TASK BRIEF> Take every line from the records below that includes the word "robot".

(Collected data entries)
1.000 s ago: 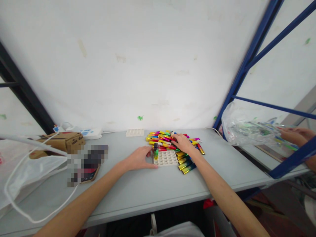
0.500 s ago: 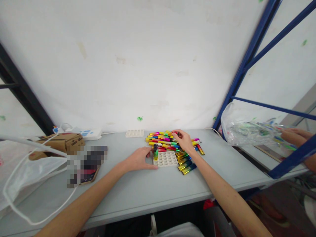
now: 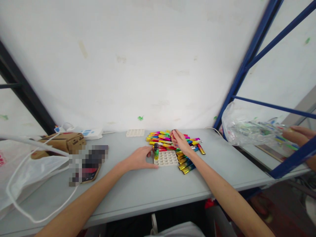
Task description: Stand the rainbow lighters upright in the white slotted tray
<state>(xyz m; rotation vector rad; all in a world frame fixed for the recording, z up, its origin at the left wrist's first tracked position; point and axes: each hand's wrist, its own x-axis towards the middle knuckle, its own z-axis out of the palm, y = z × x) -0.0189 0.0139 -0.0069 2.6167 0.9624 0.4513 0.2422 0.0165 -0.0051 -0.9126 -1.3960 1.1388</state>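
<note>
A white tray (image 3: 166, 159) with rows of round holes lies on the table. One green-and-yellow lighter (image 3: 156, 152) with a dark top stands upright in its back left corner. My left hand (image 3: 139, 158) grips the tray's left end, thumb along the front corner and curled fingers near the back one. Behind the tray spreads a pile of shiny multicoloured lighters (image 3: 160, 137). Over this pile, my right hand (image 3: 179, 141) is closed, with a small dark tip of a lighter showing at its fingertips. Several gold-and-dark lighters (image 3: 184, 164) lie side by side right of the tray.
A second white tray (image 3: 135, 132) lies by the wall. To the left are a cardboard box (image 3: 65, 142), a pixelated phone (image 3: 92, 166), a white cable (image 3: 37, 221) and a plastic bag (image 3: 22, 177). At right, another person's hand (image 3: 296, 134) is near a clear bag (image 3: 234, 128) beyond a blue frame (image 3: 243, 70).
My right hand has shifted slightly left over the pile, and its fingers have curled in more. My left hand and the tray have stayed in place.
</note>
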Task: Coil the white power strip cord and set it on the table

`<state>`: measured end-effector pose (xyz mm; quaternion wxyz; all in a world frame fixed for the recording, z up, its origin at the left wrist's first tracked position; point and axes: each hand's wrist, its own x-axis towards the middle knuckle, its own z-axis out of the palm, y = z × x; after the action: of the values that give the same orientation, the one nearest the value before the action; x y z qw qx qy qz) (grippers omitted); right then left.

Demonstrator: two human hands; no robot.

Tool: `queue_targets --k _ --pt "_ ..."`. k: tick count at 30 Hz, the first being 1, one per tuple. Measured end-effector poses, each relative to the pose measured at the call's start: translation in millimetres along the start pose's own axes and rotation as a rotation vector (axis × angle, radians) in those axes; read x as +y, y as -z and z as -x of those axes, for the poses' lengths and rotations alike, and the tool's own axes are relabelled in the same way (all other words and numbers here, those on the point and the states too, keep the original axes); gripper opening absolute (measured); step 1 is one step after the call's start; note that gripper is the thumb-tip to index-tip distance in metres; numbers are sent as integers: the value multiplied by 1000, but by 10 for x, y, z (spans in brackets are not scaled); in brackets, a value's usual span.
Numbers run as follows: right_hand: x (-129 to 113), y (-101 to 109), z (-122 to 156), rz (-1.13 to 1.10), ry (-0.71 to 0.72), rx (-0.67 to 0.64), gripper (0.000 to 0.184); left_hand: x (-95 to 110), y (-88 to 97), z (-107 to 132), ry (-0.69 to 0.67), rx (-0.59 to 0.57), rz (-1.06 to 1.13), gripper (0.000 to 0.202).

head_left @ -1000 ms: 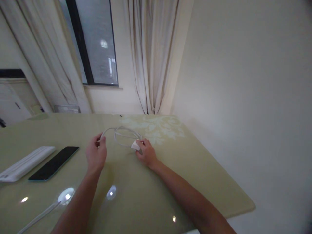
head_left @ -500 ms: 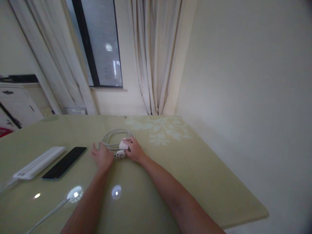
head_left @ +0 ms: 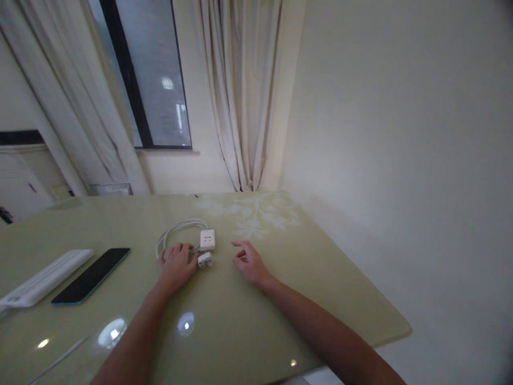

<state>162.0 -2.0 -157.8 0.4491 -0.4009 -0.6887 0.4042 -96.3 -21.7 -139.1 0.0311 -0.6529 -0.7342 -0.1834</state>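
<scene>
A white extension cord lies in loose loops on the table, its square socket block facing up with the slots visible. Just nearer to me rests its white plug. My left hand is over the near side of the loops, fingers bent onto the cable and the thumb beside the plug; the palm hides part of the cord. To the right of the socket block, my right hand is apart from it, holding nothing, with its fingers loosely curled and separated.
A black phone with a bluish edge lies to the left, alongside a long white power strip. Another white cable runs at the lower left. The glossy table ends at a wall on the right; curtains hang behind it.
My right hand has let go of the socket block and moved right. My left hand has shifted onto the loops near the plug. The view has turned slightly right.
</scene>
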Motion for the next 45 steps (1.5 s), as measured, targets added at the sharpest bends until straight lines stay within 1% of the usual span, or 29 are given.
queue_targets --k 3,5,6,8,10,11,13,14,15,16,17,18,19,20,21,22,24,26,28,30,32,34,37,39,40,42,45 --pt "-43 197 4 -112 -172 82 40 186 -67 89 -154 -27 62 35" --pt "-102 260 -31 -85 -242 99 40 355 -104 179 -291 -54 153 33" --pt "-138 274 -43 -32 -257 99 45 449 -115 229 -354 -72 213 32" --pt "-213 285 -41 135 -243 93 60 631 -118 324 -460 -114 337 32" --pt "-278 292 -9 318 -202 74 74 766 -98 385 -525 -145 420 33" --pt "-301 302 9 392 -184 59 77 802 -84 394 -541 -156 428 34" --pt "-323 349 26 471 -164 52 78 796 -53 368 -511 -123 384 34" --pt "-325 389 21 466 -164 68 76 756 -41 338 -448 -73 337 32" --pt "-324 441 5 429 -164 98 74 696 -33 301 -355 -7 284 30" --pt "-322 500 -18 360 -161 145 71 621 -29 262 -235 63 230 34" --pt "-324 565 -46 253 -155 204 68 540 -28 224 -103 113 179 42" --pt "-331 630 -73 105 -145 258 65 457 -31 189 9 125 144 51" --pt "-344 689 -96 -72 -132 297 62 380 -34 157 96 107 131 56" --pt "-365 740 -112 -258 -115 318 61 313 -37 127 151 75 155 57" --pt "-392 780 -118 -431 -96 328 60 260 -37 99 178 40 211 54" --pt "-422 808 -116 -579 -78 327 60 223 -32 70 186 13 285 47" --pt "-484 835 -98 -781 -46 325 58 199 -3 9 165 -8 424 34" --pt "-538 846 -93 -894 -18 354 56 239 62 -60 144 -12 572 32" --pt "-591 865 -137 -977 16 407 53 332 173 -137 144 -36 812 37" --pt "-664 902 -242 -1052 47 477 46 461 336 -225 151 -85 1105 48" --pt "-774 953 -392 -1122 71 539 37 614 548 -323 137 -122 1281 57" --pt "-928 1009 -555 -1166 97 567 32 775 789 -420 119 -163 1431 57" --pt "-1207 1088 -738 -1155 189 583 35 996 1112 -521 47 -207 1537 60" --pt "-1385 1131 -786 -1106 293 632 41 1104 1234 -548 -34 -234 1535 61" --pt "-1463 1147 -789 -1069 344 655 44 1143 1260 -554 -81 -241 1526 61" --pt "-1589 1165 -768 -962 433 687 51 1191 1253 -565 -157 -223 1509 59" --pt "-1720 1152 -714 -767 540 734 55 1207 1198 -592 -167 -119 1496 57"
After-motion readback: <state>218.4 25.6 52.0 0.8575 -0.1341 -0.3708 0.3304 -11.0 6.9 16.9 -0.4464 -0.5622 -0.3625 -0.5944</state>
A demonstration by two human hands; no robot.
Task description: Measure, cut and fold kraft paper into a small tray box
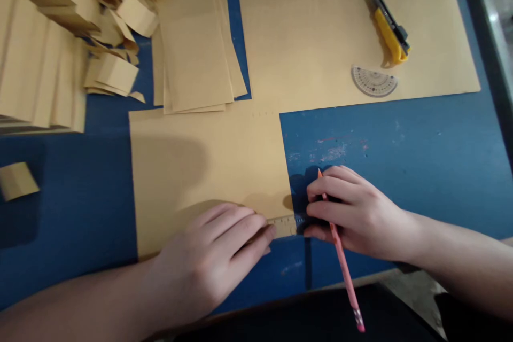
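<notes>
A sheet of brown paper lies in front of me, and a clear ruler runs along its near edge. My left hand is closed over the ruler, fingers together and pressing down near the paper's edge; most of the ruler is hidden under it. Between the fingers of my right hand sits a pink pencil, its tip pointing away from me and its eraser end towards me. The thumb and fingertips of that hand are beside the ruler's right end; whether they touch it I cannot tell.
A larger brown sheet at the back carries a yellow box cutter and a clear protractor. Cut brown sheets are stacked left of it. Folded paper pieces and scraps crowd the blue table's far left.
</notes>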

COMPLETED TASK>
Demonstrator: two human hands; no robot.
A demonstration by two human hands; no robot.

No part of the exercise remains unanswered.